| TASK GOAL |
Filter the lines below, copying only those with the string "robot".

| STORED DATA |

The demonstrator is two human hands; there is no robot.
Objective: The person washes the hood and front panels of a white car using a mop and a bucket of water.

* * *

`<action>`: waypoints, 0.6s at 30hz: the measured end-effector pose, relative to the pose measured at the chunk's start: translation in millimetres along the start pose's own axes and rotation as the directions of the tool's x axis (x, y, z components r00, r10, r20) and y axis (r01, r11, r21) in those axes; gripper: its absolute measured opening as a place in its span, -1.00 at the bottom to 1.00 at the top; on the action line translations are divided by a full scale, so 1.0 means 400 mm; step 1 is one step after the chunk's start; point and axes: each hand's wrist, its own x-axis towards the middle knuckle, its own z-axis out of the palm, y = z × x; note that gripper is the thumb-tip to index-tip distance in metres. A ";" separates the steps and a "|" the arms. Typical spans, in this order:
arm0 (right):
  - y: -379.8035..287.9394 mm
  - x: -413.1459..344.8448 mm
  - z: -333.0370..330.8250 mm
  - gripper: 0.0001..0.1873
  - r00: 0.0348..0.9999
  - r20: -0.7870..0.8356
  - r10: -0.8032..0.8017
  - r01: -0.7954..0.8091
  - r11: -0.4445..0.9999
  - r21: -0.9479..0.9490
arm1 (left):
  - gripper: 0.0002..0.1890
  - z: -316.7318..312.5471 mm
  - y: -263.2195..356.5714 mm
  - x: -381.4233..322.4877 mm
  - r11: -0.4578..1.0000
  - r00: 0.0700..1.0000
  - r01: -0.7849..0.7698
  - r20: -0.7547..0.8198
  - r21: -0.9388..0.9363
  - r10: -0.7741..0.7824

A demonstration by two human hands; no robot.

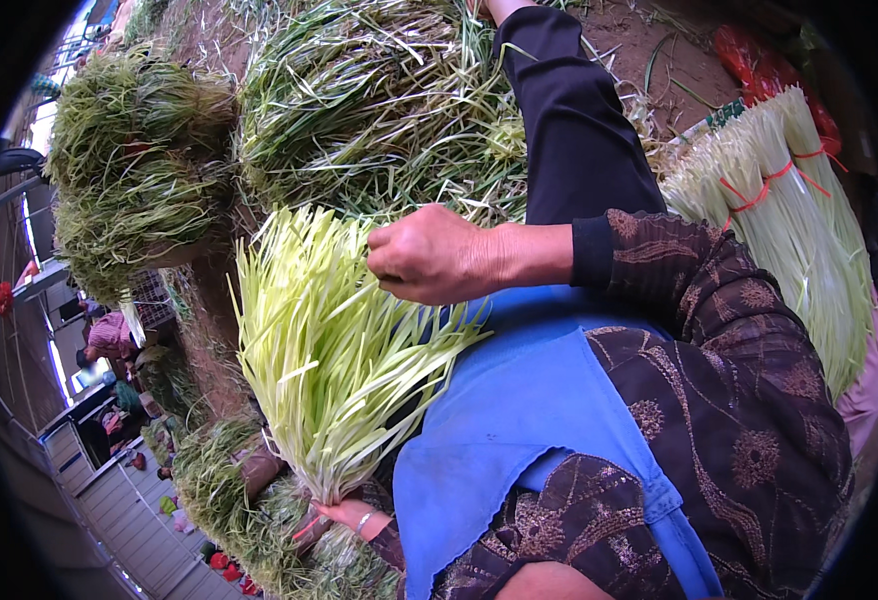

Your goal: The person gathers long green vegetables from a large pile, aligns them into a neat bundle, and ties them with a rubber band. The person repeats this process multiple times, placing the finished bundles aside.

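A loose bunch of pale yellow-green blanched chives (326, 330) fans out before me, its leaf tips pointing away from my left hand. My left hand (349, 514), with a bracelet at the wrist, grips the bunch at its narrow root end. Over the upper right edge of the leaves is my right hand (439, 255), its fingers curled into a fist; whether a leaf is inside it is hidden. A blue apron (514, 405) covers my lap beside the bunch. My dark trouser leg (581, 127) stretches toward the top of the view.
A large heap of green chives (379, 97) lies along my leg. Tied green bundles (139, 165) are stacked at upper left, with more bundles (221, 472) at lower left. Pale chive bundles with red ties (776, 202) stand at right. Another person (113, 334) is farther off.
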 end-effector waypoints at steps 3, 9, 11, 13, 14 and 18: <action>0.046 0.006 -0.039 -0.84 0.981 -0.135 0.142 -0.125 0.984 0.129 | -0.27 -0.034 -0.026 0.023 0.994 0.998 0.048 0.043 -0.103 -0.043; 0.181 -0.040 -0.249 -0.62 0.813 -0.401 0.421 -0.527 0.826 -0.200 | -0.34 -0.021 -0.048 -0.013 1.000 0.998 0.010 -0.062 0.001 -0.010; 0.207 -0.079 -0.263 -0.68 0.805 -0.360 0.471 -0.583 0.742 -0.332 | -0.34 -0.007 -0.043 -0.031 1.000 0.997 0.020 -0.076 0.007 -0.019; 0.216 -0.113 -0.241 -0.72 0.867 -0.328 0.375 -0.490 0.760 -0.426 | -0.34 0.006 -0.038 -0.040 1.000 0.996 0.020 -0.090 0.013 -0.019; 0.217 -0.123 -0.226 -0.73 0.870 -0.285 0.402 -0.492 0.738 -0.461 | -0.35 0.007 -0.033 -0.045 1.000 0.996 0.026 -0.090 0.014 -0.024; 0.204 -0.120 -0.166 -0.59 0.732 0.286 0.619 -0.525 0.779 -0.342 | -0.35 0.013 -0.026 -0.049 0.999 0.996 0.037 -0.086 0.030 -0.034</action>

| COMPLETED TASK |
The demonstrator is two human hands; there is no robot.
A demonstration by two human hands; no robot.

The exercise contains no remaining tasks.